In early 1942, The Japanese high command decided to strengthen their South Pacific defensive perimeter by invading and establishing bases at Port Moresby in New Guinea and the island of Tulagi, just north of Guadalcanal Island. U.S. Navy codebreakers, having broken the Japanese Navy JN-25 code, learned of the invasion plans, and notified the staff of Fleet Admiral Nimitz, Commander in Chief, Pacific (CINCPAC). In the Pacific Fleet, Task Force 17, commanded by Rear Admiral Frank J. Fletcher, was already enroute to the Coral Sea. This force consisted of the carrier Yorktown, three cruisers, and six destroyers supported by two replenishment oil tankers. Also in the South Pacific, Nimitz had the carrier Lexington, two cruisers and five destroyers comprising Task Force 11 under the command of Rear Admiral Aubrey Fitch. On 29 April, CINCPAC ordered the two task forces and a squadron of three Australian and American cruisers and one destroyer to proceed toward Tulagi. A Japanese fleet of troop transports, cruisers, and destroyers with air support by the light carrier Shoho had sent troops ashore on Tulagi without opposition on 3 May. By the next day, most of the invasion force had departed, but Yorktown was close enough to stage a raid on Tulagi, sinking a destroyer, destroying five seaplanes and shooting up Japanese forces ashore. In the process the Japanese shot down two Wildcat fighters providing air cover. [15, p.58] [33, p.73, p.190]

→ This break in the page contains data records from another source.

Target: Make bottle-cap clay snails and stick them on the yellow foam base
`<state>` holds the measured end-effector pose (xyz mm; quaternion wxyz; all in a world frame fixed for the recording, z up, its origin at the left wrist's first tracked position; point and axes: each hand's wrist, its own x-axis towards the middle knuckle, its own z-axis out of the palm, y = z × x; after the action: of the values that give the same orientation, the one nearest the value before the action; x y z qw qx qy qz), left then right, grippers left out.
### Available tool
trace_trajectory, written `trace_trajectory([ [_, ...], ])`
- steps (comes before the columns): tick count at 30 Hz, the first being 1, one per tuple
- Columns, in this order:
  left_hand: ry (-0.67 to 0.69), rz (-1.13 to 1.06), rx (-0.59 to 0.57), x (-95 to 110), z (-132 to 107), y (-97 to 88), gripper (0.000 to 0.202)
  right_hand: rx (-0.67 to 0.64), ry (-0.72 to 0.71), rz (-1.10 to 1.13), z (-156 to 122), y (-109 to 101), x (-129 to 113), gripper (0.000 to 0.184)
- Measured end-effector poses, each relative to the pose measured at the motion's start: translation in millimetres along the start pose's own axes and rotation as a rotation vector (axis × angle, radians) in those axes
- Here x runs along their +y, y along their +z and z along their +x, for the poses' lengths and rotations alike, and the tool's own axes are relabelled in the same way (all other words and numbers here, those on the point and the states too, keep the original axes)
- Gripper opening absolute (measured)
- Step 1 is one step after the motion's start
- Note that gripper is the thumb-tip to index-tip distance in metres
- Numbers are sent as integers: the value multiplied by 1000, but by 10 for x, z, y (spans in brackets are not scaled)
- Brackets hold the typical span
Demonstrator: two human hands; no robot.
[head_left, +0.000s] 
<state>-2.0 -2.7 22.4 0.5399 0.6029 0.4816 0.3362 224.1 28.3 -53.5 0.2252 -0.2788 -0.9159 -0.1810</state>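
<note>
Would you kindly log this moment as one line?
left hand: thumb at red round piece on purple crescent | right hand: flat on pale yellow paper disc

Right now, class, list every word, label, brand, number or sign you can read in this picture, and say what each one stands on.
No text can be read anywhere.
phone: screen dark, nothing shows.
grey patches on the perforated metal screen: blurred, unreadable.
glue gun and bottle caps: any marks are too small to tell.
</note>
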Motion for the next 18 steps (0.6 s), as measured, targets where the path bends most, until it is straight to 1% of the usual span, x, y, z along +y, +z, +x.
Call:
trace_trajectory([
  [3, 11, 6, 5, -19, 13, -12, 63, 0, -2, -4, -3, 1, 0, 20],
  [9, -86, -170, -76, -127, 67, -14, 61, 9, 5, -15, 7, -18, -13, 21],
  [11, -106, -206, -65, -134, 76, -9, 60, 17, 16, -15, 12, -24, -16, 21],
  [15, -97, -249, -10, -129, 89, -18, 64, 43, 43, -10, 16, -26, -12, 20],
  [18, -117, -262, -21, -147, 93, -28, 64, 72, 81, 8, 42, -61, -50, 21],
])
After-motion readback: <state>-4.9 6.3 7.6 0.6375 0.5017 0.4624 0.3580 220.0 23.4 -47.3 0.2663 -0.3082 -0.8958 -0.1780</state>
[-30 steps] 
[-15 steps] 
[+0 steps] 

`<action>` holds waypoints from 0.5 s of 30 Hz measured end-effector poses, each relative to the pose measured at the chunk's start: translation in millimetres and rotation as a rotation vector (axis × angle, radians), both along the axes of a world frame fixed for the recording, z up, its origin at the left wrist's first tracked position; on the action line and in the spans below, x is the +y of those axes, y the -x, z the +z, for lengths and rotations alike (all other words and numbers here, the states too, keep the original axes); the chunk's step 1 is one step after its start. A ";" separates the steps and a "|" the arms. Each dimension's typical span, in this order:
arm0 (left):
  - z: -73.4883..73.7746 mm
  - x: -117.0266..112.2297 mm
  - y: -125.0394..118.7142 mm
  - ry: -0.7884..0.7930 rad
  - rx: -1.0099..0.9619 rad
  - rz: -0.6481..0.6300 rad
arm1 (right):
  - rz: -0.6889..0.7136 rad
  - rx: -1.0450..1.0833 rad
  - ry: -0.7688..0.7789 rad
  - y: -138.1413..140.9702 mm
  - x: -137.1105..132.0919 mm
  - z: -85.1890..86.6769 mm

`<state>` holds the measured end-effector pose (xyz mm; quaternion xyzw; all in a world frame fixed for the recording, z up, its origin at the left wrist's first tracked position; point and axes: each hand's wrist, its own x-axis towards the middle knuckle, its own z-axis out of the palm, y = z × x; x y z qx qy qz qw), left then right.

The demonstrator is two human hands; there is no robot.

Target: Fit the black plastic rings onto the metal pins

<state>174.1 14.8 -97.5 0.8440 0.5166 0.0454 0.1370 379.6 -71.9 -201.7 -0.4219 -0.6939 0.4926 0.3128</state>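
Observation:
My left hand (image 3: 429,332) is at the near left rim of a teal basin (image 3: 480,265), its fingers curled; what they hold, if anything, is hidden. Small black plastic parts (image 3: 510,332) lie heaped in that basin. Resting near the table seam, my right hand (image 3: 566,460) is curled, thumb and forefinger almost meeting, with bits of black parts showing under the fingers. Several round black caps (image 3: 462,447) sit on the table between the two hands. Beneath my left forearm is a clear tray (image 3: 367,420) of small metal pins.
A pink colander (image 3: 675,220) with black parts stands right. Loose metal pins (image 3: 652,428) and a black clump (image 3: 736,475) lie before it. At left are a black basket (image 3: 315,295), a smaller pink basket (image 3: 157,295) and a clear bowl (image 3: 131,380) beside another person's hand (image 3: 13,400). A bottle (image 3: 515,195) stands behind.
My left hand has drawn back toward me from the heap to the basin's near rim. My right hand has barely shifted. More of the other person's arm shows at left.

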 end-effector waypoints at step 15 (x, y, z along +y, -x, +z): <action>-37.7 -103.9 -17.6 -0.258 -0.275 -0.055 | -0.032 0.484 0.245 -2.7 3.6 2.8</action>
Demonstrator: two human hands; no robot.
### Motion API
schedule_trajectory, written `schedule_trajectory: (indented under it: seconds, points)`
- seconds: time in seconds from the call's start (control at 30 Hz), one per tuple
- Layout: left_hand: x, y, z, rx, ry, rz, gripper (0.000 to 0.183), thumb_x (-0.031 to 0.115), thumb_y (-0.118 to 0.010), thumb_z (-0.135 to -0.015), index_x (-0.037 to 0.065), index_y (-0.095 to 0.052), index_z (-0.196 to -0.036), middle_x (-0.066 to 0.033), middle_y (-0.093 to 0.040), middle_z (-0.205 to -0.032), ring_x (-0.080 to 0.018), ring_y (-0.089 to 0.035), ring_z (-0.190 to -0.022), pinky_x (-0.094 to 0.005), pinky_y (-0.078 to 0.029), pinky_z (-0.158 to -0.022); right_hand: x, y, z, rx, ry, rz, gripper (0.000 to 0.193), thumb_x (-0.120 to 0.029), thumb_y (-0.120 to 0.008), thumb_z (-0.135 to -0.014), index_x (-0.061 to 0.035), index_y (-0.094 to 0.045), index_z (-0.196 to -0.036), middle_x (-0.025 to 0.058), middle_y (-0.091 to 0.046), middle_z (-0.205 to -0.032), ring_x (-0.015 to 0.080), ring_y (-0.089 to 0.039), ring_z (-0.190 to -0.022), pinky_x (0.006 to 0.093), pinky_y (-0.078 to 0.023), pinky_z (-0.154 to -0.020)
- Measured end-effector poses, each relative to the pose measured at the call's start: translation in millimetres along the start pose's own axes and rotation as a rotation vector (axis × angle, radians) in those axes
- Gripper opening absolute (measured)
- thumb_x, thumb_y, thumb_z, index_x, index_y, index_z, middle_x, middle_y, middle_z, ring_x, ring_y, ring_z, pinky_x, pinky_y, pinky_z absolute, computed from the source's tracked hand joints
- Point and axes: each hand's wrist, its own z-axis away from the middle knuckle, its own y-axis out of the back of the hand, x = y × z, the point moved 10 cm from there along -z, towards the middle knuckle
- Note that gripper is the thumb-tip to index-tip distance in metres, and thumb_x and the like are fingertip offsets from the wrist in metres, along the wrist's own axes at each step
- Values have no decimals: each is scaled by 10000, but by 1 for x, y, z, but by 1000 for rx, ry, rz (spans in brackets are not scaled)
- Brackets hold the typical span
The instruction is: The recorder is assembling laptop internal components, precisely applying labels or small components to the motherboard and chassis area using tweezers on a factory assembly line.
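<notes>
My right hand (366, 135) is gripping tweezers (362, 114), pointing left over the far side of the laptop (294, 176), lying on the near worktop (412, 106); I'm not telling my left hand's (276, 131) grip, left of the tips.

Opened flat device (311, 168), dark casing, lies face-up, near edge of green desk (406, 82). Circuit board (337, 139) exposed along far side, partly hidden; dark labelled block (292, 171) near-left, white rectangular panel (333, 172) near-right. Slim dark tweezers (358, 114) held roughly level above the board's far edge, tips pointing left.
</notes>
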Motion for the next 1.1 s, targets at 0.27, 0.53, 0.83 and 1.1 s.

The total complement of aircraft assigned to the two U.S. carriers numbered 130, and of that number, only six so far had been equipped with IFF sets. Unfortunately, the two downed Wildcats carried two of the sets. The lack of IFF sets caused the FDOs considerable difficulties because every new radar contact had to be assumed hostile until it was identified. Many times it could only be positively identified by sending a CAP fighter out to check it over. The only other means of identifying returning strike aircraft required the flight leader to break radio silence using a prearranged code word and to give his direction of approach. [9, p.241]

While the Tulagi campaign was under way, Admiral Takagi had assembled an invasion force at Rabaul, to be shepherded by the heavy aircraft carriers, Shokaku and Zuikaku. This force was steaming south from Rabaul, and would soon join up with Shoho and the invasion force retiring from Tulagi. Together they would make the attack on Port Moresby, planned for 10 May. Their plan was interrupted on the morning of seven May when both sides began suspecting that heavy enemy forces were in the area. At 0833 LT Red Gill’s radar operators picked up a bogey at 270 degrees and only twenty-five miles away. Further plotting of the bogey showed it was circling over a fixed position. CAPT Sherman denied Gill’s request to send a fighter to check it out because the skipper thought the circling contact was probably friendly. Bear in mind that at this time only a small percentage of American planes were IFF equipped. When the contact persisted in staying put rather than approaching for landing, Gill convinced his captain that it should be checked out, and he was allowed to send out a two-plane section that never found the bogey because of heavy concealing clouds. Gill was not only sure the bogey was a hostile snooper, but also that it had reported Task Force 17’s position, and he so advised his seniors. In actuality, it and a few other Japanese cruiser-launched floatplanes had been shadowing and reporting on the task force. In the mean time, increasing cloud cover was getting so bad that Gill had to caution his CAP not to get beyond visual range of the task force. [15, pp.58-59] [33, pp.192-193]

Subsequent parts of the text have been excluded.